It seems that you are aware that PC 17B allows a felony to be reduced to a misdemeanor, and this is done when someone typically files for an expungement of the criminal record. Expungement does not completely wipe out the charge on your criminal record, but there is a note on the record that the charge was reduced. After expungement, the record usually doesn’t come up in public searches. Although I don’t know the policies of the CA police dept, I can tell you that government agencies typically have access to the records even after they have been expunged.
PC 17(b) reduces a felony to a misdemeanor for "all purposes" with the following exceptions: 1) certain convictions which carry firearm bans will still prohibit you from owning or possessing a firearm; 2) strike convictions will remain strikes even if reduced; and 3) a 17(b) reduction does not change your obligation to register as a sex offender under PC 290 if that applies to your case.
Beyond that, anyone having authorized access to your criminal history will always see the original conviction. In applying for certain jobs, such as a policeman, your whole record will be available whether expunged or not.

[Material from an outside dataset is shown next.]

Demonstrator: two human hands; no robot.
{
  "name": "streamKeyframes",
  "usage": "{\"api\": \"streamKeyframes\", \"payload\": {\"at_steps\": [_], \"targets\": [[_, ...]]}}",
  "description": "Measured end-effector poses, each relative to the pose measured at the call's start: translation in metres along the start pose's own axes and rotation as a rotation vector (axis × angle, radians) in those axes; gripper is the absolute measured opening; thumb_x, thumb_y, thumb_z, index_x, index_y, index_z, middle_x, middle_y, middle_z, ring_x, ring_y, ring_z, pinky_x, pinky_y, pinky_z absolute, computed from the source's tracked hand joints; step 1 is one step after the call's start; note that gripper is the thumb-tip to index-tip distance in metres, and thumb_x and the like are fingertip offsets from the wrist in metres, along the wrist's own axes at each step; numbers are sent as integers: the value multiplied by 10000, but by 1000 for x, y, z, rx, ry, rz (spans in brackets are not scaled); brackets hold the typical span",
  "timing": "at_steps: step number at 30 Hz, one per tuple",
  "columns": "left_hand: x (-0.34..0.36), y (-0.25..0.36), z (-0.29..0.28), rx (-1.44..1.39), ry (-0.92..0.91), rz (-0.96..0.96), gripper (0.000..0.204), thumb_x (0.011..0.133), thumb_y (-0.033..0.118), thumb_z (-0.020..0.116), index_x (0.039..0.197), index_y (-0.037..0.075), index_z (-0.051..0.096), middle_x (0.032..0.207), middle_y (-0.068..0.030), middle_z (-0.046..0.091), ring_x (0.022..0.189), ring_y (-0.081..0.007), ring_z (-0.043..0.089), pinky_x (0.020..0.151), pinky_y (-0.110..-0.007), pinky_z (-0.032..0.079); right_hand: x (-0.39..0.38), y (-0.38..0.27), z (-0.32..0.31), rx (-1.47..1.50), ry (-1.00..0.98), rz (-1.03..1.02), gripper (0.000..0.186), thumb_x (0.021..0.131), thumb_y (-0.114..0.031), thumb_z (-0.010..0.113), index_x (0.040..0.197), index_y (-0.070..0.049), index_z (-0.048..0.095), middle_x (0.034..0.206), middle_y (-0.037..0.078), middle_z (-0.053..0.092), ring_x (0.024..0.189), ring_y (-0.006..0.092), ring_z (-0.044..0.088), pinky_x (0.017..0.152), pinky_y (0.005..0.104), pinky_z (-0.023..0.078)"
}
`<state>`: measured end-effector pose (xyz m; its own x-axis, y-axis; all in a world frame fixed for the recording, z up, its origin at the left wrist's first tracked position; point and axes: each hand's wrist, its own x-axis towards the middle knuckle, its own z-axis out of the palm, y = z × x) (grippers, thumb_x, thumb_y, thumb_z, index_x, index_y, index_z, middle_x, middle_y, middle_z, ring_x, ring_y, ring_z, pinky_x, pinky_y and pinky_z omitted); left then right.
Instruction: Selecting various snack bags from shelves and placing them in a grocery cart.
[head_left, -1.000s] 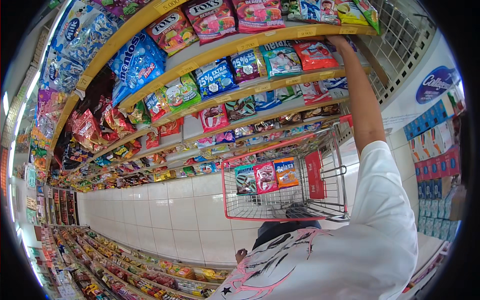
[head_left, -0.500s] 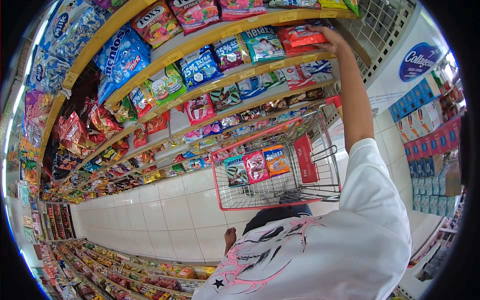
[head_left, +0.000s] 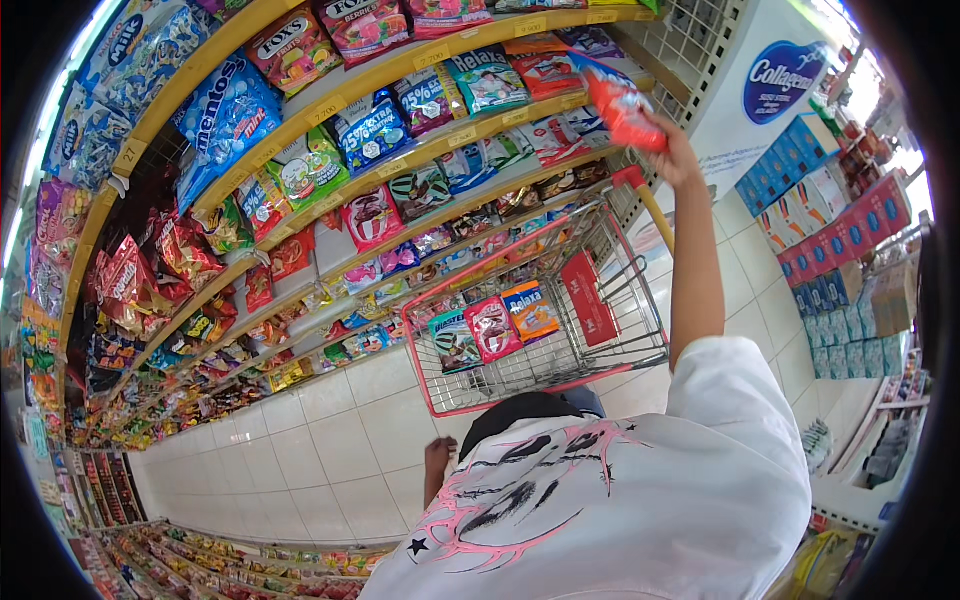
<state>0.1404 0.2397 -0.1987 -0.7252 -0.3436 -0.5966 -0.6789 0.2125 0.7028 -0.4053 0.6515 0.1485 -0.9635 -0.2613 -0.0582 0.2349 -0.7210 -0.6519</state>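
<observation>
My right hand [head_left: 674, 158], arm stretched out, grips one end of a red candy bag [head_left: 622, 108] with a blue tip. It holds the bag tilted in the air, just off the shelf's right end. Behind it, another red candy bag [head_left: 548, 72] lies on the shelf beside a teal candy bag [head_left: 487, 80]. My left hand [head_left: 438, 454] hangs low beside my body, its fingers curled, with nothing visible in it. In the shopping cart [head_left: 600, 380] lie a teal-and-black bag [head_left: 455, 340], a pink bag [head_left: 493, 329] and an orange bag [head_left: 530, 310], side by side.
Curved shelves with yellow price rails [head_left: 420, 150] run along the left and far side, full of candy bags. A white mesh panel [head_left: 690, 50] closes their right end. Stacked boxes [head_left: 850, 240] stand on the right. Another snack shelf [head_left: 200, 560] lines the lower left, across the tiled floor [head_left: 310, 440].
My right hand has lifted the red candy bag off the shelf and drawn it back toward me. The whole view has shifted slightly, and my left hand still hangs low.
</observation>
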Motion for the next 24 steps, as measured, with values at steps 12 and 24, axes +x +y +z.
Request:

California Government Code §1029(b)(2) says a person who has been convicted of a "wobbler" that can be a felony or a misdemeanor, and who successfully completes probation and gets the offense reduced to a misdemeanor, "shall not be disqualified from being a peace officer solely on the basis of the [conviction.]"
However, your criminal past will still raise some eyebrows in the selection process. Most offenses that can be charged as a felony, commonly known as "wobblers," involve dishonesty, drugs or violence... all traits that make someone an unlikely candidate to become a police officer. Even if your conviction doesn't automatically disqualify you, the character issues involved in your conviction might.
I don't understand why Ms. Hodjat thinks your conviction won't show up on a record search. An "expungement" only adds a notation to the court's public records, saying your case was dismissed after completion of probation; it does not seal the record. Anybody who knows where to look can find it, and many courts now have their records online.
That means criminal defense attorneys will know about your conviction and will likely raise the issue in any case where you testify. Even if it wasn't a public record, prosecutors would be required to disclose it to the defense. Your additional baggage makes you a far less desirable candidate than someone without a criminal history.